- **Assignment**:
Among the entries below, please repeat exactly and only the lines from the line containing "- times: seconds" to the line containing "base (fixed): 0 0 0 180", both lines included.

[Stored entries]
Segment Open

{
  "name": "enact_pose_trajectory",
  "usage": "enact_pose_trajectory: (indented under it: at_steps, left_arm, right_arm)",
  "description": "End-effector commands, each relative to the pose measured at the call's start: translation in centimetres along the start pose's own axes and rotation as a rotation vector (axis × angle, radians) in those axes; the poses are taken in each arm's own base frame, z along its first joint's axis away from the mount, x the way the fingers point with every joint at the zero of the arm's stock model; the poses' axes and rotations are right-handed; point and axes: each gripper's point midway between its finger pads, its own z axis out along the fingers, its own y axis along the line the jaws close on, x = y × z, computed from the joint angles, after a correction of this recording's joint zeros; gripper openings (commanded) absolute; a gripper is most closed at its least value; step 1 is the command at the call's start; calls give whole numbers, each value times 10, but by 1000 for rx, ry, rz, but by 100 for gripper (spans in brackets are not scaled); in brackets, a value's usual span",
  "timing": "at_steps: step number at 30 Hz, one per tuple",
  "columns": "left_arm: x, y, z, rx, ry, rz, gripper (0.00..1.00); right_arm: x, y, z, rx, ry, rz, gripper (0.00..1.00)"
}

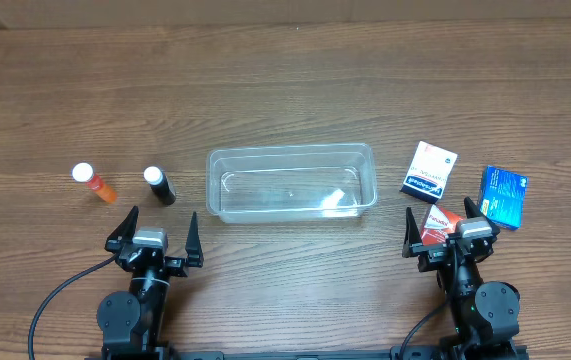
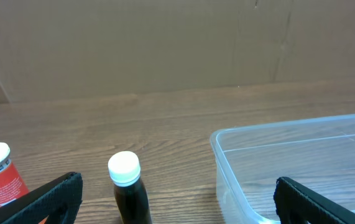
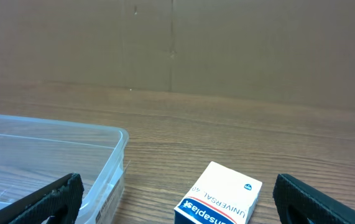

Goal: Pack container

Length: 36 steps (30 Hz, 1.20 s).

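White box (image 3: 222, 194): "UNIVERSAL 40", brand word partly cut off. Orange bottle (image 2: 0, 175): label print too small to read.

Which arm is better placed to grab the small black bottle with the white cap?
Left. The left claw, open, sits beside the black white-capped bottle, seen just ahead in its wrist camera. The right claw is beyond the clear plastic tub.

The surface (image 1: 285, 90) is brown wood grain, and the container (image 1: 265, 150) is clear. The orange bottle (image 1: 95, 184) and the black bottle (image 1: 159, 186) both have white caps. The white box (image 1: 430, 171) carries a dark blue band, and there are also a blue box (image 1: 504, 196) and a red box (image 1: 439, 222).
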Motion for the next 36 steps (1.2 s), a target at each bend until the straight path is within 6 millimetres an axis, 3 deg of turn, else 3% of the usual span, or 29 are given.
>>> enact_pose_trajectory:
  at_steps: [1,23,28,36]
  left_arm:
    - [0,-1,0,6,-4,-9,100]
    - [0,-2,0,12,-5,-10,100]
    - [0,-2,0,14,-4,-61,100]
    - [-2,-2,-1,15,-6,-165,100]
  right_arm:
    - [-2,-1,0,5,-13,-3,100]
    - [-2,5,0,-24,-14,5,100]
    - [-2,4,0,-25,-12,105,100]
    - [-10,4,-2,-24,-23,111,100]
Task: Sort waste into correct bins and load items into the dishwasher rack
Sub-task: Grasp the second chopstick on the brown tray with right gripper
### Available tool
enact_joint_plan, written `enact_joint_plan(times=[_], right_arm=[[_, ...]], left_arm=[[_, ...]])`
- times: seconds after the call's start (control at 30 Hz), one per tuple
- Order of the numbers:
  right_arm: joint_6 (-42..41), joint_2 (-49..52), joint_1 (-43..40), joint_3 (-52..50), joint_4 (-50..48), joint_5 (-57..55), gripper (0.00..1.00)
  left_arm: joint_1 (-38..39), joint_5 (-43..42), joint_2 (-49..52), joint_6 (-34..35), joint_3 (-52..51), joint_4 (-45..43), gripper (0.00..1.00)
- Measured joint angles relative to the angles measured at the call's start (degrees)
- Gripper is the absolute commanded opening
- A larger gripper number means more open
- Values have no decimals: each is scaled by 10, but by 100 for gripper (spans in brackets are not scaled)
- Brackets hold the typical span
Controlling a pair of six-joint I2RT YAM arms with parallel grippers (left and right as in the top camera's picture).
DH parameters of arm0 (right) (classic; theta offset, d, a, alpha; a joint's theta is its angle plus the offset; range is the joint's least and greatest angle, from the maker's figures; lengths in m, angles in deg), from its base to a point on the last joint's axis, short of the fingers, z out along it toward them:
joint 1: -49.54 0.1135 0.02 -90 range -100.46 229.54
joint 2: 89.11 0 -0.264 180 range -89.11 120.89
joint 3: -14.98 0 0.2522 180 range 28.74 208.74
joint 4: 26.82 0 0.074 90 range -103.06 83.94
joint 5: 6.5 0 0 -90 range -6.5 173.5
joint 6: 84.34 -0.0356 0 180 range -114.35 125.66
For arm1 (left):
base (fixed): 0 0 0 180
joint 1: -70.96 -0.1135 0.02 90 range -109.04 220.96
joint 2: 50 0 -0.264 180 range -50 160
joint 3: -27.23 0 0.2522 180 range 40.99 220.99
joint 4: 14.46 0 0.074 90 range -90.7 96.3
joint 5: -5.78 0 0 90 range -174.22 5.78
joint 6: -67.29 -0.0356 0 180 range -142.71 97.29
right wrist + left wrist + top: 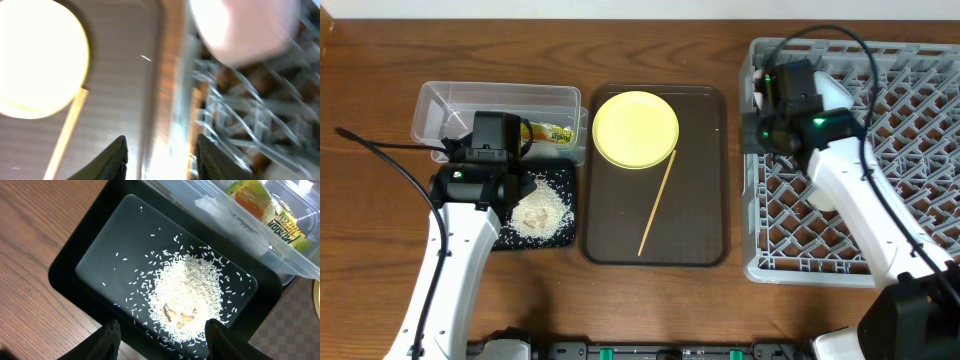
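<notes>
- At the far left of the wooden tabletop (pixel 380 250), a black cable trails off the left arm. The arm's white links cover the near left corner of the bins.
- Clear plastic tub (pixel 440 105): rectangular with rounded corners and see-through walls. The wrapper (pixel 270 215) lies at its right end, crinkled yellow-green foil with orange print. Its lettering is cut off by the edge of the left wrist view.
- Black tray (pixel 65 275): shallow, matte and rectangular, touching the tub's near side. The rice (pixel 187 297) sits in a loose white heap right of centre with stray grains scattered around it. A few tan bits lie in the heap, too small to name.
- Left tool (pixel 162 340): it hovers over the tray's near rim with its dark fingers spread wide and nothing between them. From overhead the wrist hides it.
- Brown tray (pixel 700 200): large, dark and finely textured, just right of both bins. The plate (pixel 635 128), round, smooth and yellow, rests at its far left. One thin wooden chopstick (pixel 657 203) runs diagonally from the plate's edge toward the near side.
- Right tool (pixel 160 160): its fingers stand well apart and hold nothing. It hangs over the seam between the brown tray and the rack, and the whole right wrist view is motion-blurred.
- Rack (pixel 920 130): a grey plastic lattice of pegs that runs off the right edge of the frame. The right arm crosses its left half.
- A pale shape (pixel 240 30) sits in the rack's near corner in the wrist view, too blurred to identify.
</notes>
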Motion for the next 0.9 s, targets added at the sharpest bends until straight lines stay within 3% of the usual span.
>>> enact_joint_plan(times=[0.27, 0.67, 0.83, 0.9], right_arm=[[-16, 15, 102, 0, -20, 8, 49], [-122, 179, 207, 0, -47, -3, 49], [-154, 216, 229, 0, -50, -25, 43], [-166, 221, 233, 0, -44, -42, 35]], left_arm=[[0, 0, 0, 0, 0, -1, 57], [0, 0, 0, 0, 0, -1, 57], [0, 0, 0, 0, 0, -1, 57], [0, 0, 0, 0, 0, -1, 57]])
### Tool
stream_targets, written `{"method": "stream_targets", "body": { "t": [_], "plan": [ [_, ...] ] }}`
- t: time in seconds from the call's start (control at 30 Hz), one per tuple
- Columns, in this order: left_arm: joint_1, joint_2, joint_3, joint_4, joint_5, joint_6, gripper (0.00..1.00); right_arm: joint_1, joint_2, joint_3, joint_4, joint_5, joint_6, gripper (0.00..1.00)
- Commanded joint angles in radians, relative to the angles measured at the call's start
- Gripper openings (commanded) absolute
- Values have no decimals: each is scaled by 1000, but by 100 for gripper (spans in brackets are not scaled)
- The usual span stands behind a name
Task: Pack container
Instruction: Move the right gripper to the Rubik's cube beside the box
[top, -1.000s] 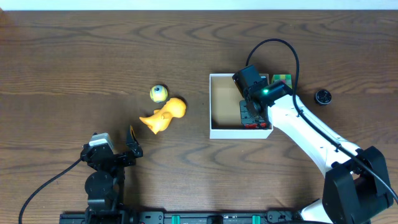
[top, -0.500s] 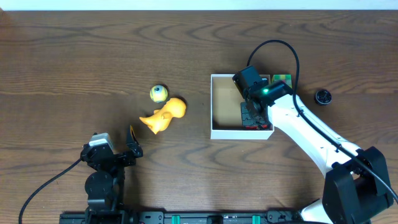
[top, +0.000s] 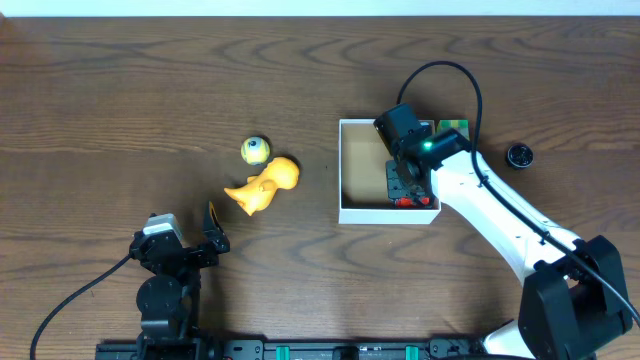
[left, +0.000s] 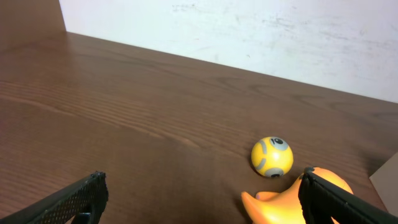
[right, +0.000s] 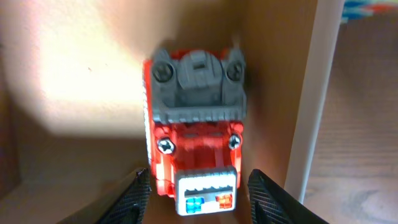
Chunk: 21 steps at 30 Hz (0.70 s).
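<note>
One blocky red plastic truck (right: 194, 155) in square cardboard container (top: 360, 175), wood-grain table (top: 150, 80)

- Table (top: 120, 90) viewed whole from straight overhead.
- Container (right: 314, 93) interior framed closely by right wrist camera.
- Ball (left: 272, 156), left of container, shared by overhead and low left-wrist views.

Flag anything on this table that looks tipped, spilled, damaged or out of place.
Nothing looks spilled or visibly damaged. One oddity: a green patterned item sits outside the container, beside its far right corner and partly hidden by the right arm. The red toy truck lies inside, close to the right wall.
</note>
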Motion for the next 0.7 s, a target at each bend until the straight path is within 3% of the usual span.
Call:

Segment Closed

- **Result of the exercise**:
- times: seconds after the call's start (control at 30 Hz), one per tuple
- Order of the numbers:
  right_arm: joint_6 (-42..41), joint_2 (-49..52), joint_1 (-43..40), joint_3 (-52..50), joint_4 (-50..48), joint_5 (-57..55), gripper (0.00..1.00)
  left_arm: joint_1 (-38..39), joint_5 (-43..42), joint_2 (-49..52), joint_6 (-34..35), joint_3 (-52..51), joint_4 (-45..43), gripper (0.00..1.00)
- Measured joint angles relative to the angles measured at the call's start (degrees)
- Gripper is the absolute commanded opening
- A larger gripper number means more open
- Values have no decimals: each is scaled by 10, but by 100 for gripper (spans in brackets are not scaled)
- Brackets hold the typical span
Controlling a pair of six-joint I2RT YAM arms with parallel grippers (left and right as in the top camera's picture).
DH parameters of arm0 (right) (classic; theta offset, d, a, alpha; a joint's theta is its angle plus the offset; range is the joint's least and greatest angle, from the maker's figures; lengths in m, angles in deg), from its base to a point on the last joint's axis, short of the fingers, z out along it toward them:
joint 1: -49.54 0.1135 0.02 -90 range -100.46 229.54
joint 2: 89.11 0 -0.264 180 range -89.11 120.89
joint 3: -14.98 0 0.2522 180 range 28.74 208.74
joint 4: 26.82 0 0.074 90 range -103.06 83.94
joint 5: 6.5 0 0 -90 range -6.5 173.5
joint 6: 84.34 -0.0356 0 180 range -114.35 125.66
For arm1 (left):
base (fixed): 0 0 0 180

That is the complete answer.